▸ Brief
Copy exactly, and only, the lines from the one with "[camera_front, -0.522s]" to the end of the listing; omit pictures.

++++++++

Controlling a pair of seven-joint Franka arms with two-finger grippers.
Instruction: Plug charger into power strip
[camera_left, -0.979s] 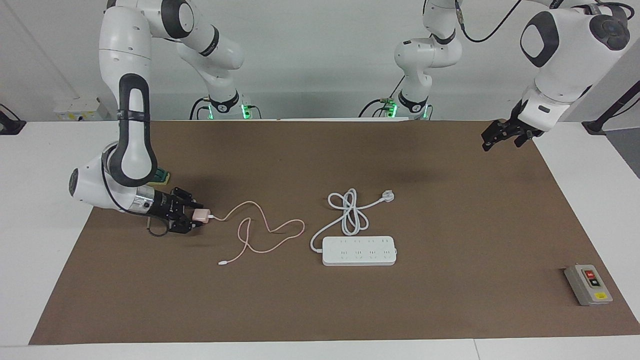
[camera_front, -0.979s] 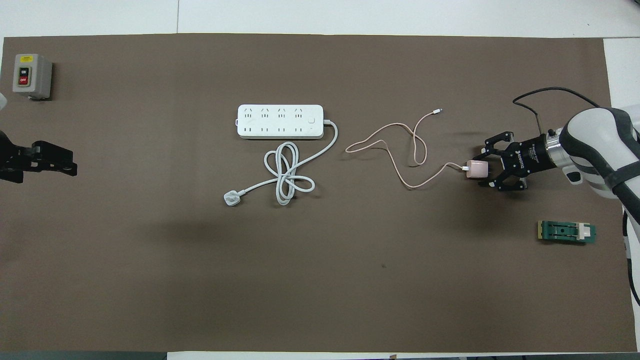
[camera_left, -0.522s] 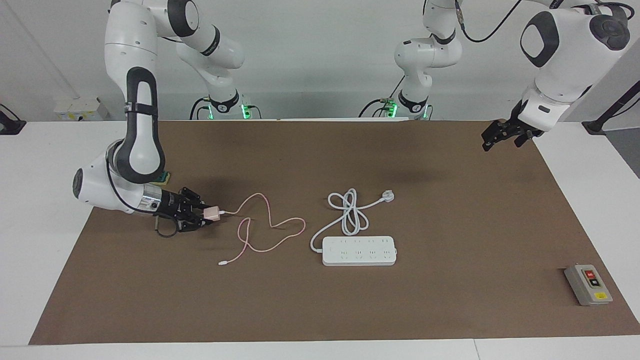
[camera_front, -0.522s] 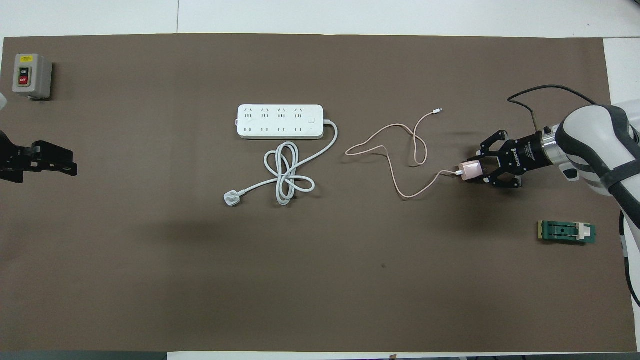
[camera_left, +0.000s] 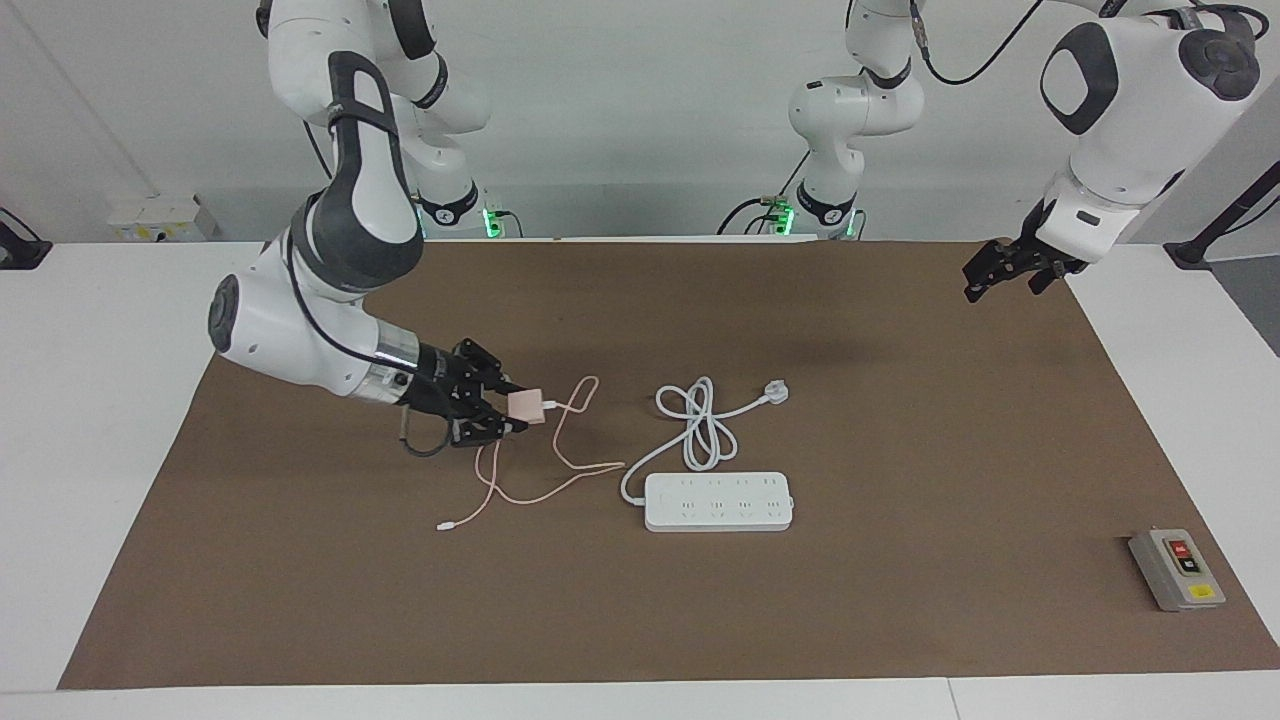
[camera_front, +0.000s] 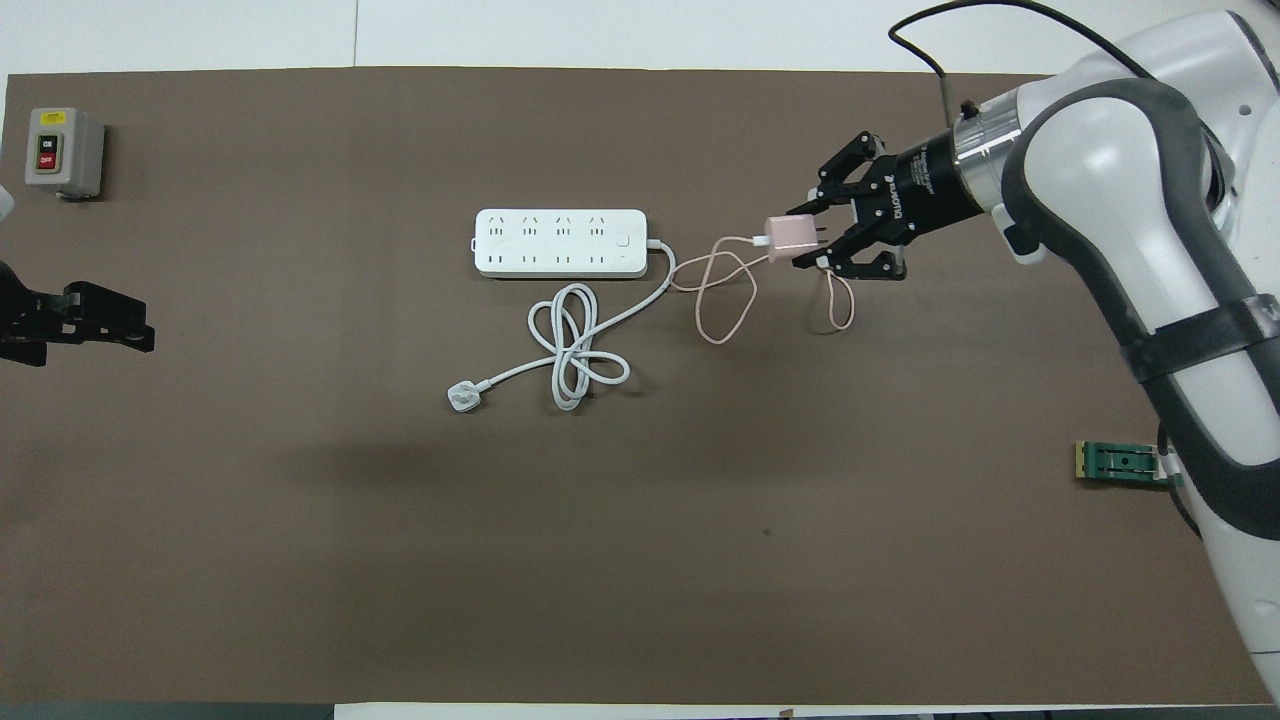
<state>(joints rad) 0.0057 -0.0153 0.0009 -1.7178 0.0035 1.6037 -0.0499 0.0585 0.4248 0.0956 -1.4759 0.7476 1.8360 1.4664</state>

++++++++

▸ Answer
[camera_front, -0.522s] 
[camera_left, +0.000s] 
[camera_front, +0.000s] 
<state>(joints rad) 0.0057 -0.0153 0.0009 -1.7178 0.0035 1.6037 -0.0499 0.0585 0.4248 0.0956 -1.4759 0.7476 1.8360 1.4664</state>

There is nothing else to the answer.